→ ACTIVITY
Nothing in the listing may be skipped; transcribe all of it as written.

→ THE DATA
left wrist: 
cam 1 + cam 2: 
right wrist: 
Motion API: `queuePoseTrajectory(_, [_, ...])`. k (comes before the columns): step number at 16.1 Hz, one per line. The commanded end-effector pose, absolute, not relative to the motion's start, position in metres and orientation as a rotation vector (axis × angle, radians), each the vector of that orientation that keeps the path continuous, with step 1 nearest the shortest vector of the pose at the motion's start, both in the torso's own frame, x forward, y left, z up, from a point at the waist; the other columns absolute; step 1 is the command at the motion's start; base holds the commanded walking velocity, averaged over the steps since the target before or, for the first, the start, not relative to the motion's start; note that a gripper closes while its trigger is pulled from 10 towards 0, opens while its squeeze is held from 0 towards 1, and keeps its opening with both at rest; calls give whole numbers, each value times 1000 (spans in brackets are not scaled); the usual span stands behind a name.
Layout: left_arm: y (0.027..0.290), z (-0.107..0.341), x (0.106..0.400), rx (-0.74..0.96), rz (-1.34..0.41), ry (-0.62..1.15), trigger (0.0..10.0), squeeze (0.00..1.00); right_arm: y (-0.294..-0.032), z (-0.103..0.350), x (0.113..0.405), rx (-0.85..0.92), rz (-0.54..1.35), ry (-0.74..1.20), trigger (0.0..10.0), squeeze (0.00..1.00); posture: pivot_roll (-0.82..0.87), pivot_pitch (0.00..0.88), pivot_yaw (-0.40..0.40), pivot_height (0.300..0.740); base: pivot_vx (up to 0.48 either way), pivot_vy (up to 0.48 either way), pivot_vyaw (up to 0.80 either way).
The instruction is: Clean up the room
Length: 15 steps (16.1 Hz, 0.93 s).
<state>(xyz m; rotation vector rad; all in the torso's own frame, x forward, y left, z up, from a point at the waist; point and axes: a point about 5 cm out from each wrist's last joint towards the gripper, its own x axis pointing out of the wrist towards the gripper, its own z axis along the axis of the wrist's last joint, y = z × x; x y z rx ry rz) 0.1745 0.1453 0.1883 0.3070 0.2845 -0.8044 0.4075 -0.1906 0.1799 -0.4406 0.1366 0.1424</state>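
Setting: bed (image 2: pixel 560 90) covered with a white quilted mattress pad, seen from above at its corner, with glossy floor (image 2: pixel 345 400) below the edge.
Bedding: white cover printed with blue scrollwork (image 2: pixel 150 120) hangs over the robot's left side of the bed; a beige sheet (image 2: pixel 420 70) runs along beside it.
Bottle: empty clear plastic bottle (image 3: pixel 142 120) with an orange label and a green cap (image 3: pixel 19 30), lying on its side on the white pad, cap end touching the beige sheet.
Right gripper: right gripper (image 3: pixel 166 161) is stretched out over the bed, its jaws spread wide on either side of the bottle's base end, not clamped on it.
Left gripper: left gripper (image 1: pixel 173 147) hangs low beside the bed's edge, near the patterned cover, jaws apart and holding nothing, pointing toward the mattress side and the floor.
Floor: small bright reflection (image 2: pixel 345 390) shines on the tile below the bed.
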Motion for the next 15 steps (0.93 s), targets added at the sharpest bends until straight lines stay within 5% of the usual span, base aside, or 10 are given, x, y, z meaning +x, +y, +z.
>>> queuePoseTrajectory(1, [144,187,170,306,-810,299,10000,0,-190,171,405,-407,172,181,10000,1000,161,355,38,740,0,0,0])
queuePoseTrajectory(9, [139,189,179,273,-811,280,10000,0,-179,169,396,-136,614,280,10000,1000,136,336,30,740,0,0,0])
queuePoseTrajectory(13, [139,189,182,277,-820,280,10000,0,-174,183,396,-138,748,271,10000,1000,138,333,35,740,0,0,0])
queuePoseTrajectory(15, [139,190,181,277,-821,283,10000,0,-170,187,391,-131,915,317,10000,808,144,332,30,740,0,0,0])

→ COMPLETED EXERCISE
left wrist: 
cam 1 + cam 2: 
right wrist: 
Motion API: `queuePoseTrajectory(_, [_, ...])`. k (comes before the columns): step number at 16.1 Hz, one per line. The commanded end-effector pose, absolute, not relative to the motion's start, position in metres and orientation as a rotation vector (axis × angle, radians), each the vector of that orientation that keeps the path continuous, with step 1 nearest the shortest vector of the pose at the motion's start, both in the torso's own frame, x forward, y left, z up, from a point at the waist; the other columns absolute; step 1 is the command at the motion's start; base holds the commanded walking velocity, averaged over the steps since the target before or, for the first, the start, not relative to the motion's start; note that a gripper closes while its trigger is pulled from 10 towards 0, opens while its squeeze is held from 0 towards 1, and keeps its opening with both at rest; calls give whole numbers, each value times 1000 (spans in brackets are not scaled); the usual span stands behind a name.
Layout: left_arm: y (0.027..0.290), z (-0.107..0.341), x (0.106..0.400), rx (-0.74..0.96), rz (-1.34..0.41), ry (-0.62..1.15), trigger (0.0..10.0), squeeze (0.00..1.00); right_arm: y (-0.294..-0.032), z (-0.103..0.350), x (0.113..0.405), rx (-0.85..0.92), rz (-0.54..1.35), ry (-0.74..1.20), trigger (0.0..10.0), squeeze (0.00..1.00); posture: pivot_roll (-0.82..0.87), pivot_pitch (0.00..0.88), pivot_yaw (-0.40..0.40), pivot_height (0.300..0.740); base: pivot_vx (up to 0.48 either way), pivot_vy (up to 0.48 either way), pivot_vyaw (up to 0.80 either way).
The instruction is: Clean up the room
Length: 15 steps (16.1 Hz, 0.93 s).
<state>(xyz m; rotation vector rad; all in the torso's own frame, x forward, y left, z up, from a point at the waist; point and axes: a point about 5 cm out from each wrist's last joint towards the gripper, its own x axis pointing out of the wrist towards the gripper, its own z axis along the axis of the wrist's last joint, y = z × x; x y z rx ry rz) 0.1745 0.1453 0.1883 0.3070 0.2845 -0.8044 0.4075 -0.1906 0.1799 -0.4406 0.1366 0.1424</state>
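Setting: bed (image 2: pixel 560 90) covered with a white quilted mattress pad, seen from above at its corner, with glossy floor (image 2: pixel 345 400) below the edge.
Bedding: white cover printed with blue scrollwork (image 2: pixel 150 120) hangs over the robot's left side of the bed; a beige sheet (image 2: pixel 420 70) runs along beside it.
Bottle: empty clear plastic bottle (image 3: pixel 142 120) with an orange label and a green cap (image 3: pixel 19 30), lying on its side on the white pad, cap end touching the beige sheet.
Right gripper: right gripper (image 3: pixel 166 161) is stretched out over the bed, its jaws spread wide on either side of the bottle's base end, not clamped on it.
Left gripper: left gripper (image 1: pixel 173 147) hangs low beside the bed's edge, near the patterned cover, jaws apart and holding nothing, pointing toward the mattress side and the floor.
Floor: small bright reflection (image 2: pixel 345 390) shines on the tile below the bed.
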Motion for the next 15 steps (0.93 s), targets added at the sharpest bends until straight lines stay within 5% of the usual span, base aside, or 10 are given, x, y, z meaning +x, +y, +z.
>>> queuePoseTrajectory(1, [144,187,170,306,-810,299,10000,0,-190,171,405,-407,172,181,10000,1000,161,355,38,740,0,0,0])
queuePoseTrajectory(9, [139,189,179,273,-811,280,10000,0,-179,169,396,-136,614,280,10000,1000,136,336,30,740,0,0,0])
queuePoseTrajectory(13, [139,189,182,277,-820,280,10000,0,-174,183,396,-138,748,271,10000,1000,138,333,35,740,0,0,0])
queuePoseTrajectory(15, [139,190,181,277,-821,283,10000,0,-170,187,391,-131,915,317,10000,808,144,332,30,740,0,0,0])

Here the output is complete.